Alva Notos neues Album “Univrs” basiert auf einer audio-visuellen Performance, bei der Audio-Signale durch Software generierte Testbilder in Echtzeit manipulieren. Soweit die Versuchsanordnung, die eine Weiterentwicklung seines 2008 erschienenen Albums „Unitxt“ darstellt. Carsten Nicolai kehrt nun nach den eher durch Reduktion und Kontemplation gekennzeichneten Kollaborationen mit Blixa Bargeld und Ryuichi Sakamoto zu den aufregenden Kerngebieten einer synästhetischen Klangkunst zurück.

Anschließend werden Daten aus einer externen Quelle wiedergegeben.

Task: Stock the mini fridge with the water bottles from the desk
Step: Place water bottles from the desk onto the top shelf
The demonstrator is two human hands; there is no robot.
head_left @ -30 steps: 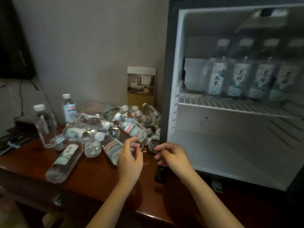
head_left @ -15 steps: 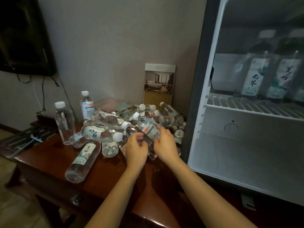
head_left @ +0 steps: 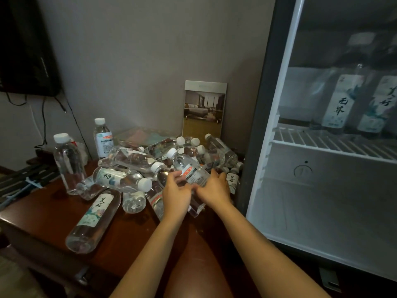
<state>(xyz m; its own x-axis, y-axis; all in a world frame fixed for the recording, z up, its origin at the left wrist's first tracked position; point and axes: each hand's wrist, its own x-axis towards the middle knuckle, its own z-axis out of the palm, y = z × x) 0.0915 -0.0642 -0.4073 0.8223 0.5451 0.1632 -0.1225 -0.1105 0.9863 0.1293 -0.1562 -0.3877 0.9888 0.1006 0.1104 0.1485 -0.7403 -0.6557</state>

Der Dauerton wird zum Star. Dieser schwellende Dauerton, den wir in verwandter Form auch schon mal bei Signal und Byetone gehört haben, entwickelt sich auf “Univrs” zur ebenso variantenreichen wie allgegenwärtigen Maschinenmetapher. Mal mit Wucht im Vordergrund stehend, fächert er sich als granulatartige Bramme in mehrere Schichten auf. Dann wieder steht ein fragiler Bordun als leise Ahnung am Horizont. Immer schaffen es synthetische Schichten alle rhythmischen Nadelstichmuster mit avanciertester Penetration zu einem stabilen Raumverband zu gürten.
Cold Fusion. So wird das synästhetische Experiment schließlich zum Selbstläufer – einmal sogar von Anne-James Chaton besungen! Und das Maschinenkonstrukt scheint mit kühler Anmut Resistenz und Energie zu produzieren. Unaufhörlich. Resistenz gegen jeglichen äußeren Einfluss ausserhalb seines exakt beschriebenen technischen Verfahrens. Diese Resistenz ist es auch, die eine Immunisierung, eine Versiegelung gegen das Äußere aufbaut und somit 100 % Prozent der eingesetzten Energie im System hält. Perfekt!
“Univrs” erscheint am 17. Oktober 2011 bei Raster Noton.